The problem:
What you return must be every line from the beginning of the data through the line holding "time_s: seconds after", unchanged.

____________

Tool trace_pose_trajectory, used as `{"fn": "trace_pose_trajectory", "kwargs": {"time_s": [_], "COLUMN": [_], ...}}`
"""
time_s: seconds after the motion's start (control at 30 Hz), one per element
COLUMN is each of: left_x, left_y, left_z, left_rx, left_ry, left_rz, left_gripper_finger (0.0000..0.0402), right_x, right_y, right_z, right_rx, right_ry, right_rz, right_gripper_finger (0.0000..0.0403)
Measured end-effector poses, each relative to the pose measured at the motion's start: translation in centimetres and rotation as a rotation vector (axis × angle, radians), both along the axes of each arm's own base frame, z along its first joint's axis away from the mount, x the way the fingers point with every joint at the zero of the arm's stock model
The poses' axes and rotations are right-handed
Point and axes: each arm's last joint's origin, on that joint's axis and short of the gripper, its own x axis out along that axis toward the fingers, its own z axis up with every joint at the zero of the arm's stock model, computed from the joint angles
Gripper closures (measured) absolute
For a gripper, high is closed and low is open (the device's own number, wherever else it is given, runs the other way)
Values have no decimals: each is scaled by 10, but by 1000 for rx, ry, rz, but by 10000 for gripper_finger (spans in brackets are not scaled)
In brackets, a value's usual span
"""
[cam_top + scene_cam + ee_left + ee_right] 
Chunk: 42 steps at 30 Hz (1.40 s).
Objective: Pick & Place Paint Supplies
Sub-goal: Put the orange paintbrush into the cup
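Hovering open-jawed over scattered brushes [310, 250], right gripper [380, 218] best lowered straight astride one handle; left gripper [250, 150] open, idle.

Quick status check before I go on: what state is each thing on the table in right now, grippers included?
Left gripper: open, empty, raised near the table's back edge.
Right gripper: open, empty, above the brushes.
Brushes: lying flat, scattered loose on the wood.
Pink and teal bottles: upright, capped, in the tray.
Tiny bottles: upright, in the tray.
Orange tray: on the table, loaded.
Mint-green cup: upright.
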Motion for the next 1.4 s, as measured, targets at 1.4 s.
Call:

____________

Your solution:
Tool trace_pose_trajectory, used as `{"fn": "trace_pose_trajectory", "kwargs": {"time_s": [_], "COLUMN": [_], ...}}`
"""
time_s: seconds after the motion's start (control at 30 Hz), one per element

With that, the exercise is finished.